I’d estimate his size at about three metres or just over. The space between his dorsal and tail fin was about as long as me, so I don’t know exactly. There was a lot of girth to him though, which really got to me. It wasn’t so much his length – it was his weight and sheer bulk.
He circled me for what felt like an age. He seemed determined and interested, but not aggressive – he never had a go at me or took a full charge, and I didn’t prod him with my board or anything. I just tried to stay calm and stay face-on.
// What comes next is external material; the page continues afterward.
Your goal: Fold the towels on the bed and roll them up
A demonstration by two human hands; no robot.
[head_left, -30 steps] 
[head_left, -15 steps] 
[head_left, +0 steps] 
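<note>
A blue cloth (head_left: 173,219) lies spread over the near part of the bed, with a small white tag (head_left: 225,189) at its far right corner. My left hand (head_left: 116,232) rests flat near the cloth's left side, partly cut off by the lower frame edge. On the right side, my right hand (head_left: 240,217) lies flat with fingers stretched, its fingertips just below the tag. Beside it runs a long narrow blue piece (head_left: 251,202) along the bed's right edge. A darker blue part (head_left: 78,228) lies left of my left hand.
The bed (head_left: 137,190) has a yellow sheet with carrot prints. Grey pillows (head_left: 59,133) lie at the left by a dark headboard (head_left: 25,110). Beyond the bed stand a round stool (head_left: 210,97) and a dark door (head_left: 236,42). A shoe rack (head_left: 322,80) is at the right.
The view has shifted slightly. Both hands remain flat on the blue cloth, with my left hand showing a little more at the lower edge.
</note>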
Then Mike Schlebach, who was in the water with us, started shouting to the rest of the guys, “Let’s paddle towards him.” They were probably about 20 metres away from me, and a whole group of them started paddling towards me. You know, it was kind of a numbers game. I think the plan was to outnumber the shark and try to put him on the back foot, and just hope like hell it worked
Luckily it did. As the guys got closer and closer to me he backed off – not completely, but you could see him deciding to give me some space. Then, just before they got close enough, he did a bigger loop, came straight back at me and dipped under again. Almost as though he was weighing up his options one last time. By that time everyone was quite close and he dipped under us and moved off into the south, down towards Long Beach.
Then it was obviously quite a mad scramble to get back to the beach.
What those guys did was pretty brave. Who knows what was going through that shark’s head, but anything could have happened. Those guys had nothing to do with it and could have worried only about themselves, by they decided as one to help me. It was amazing.
Four Ways Sacha Bounced Back:
1. Get back in the water the very next day.
I wanted to shake off that feeling. I felt pretty good; I went surfing at Llandudno the next day, which is my home break. I spend a lot of time there so it’s quite easy and the waves were still pumping so that kept my mind off it.
2. Talk about it.
I spoke about it a lot. I also wrote down everything that had happened, which helped me make sense of it.
3. Process the details.
It takes some time to figure it all out – there are a lot bits and pieces that you need to process over time to help you deal with that fear.
4. Be prepared.
It’s weird to think about it now, but I had played the situation out in my head a lot of times before it happened, which I think had helped me a lot.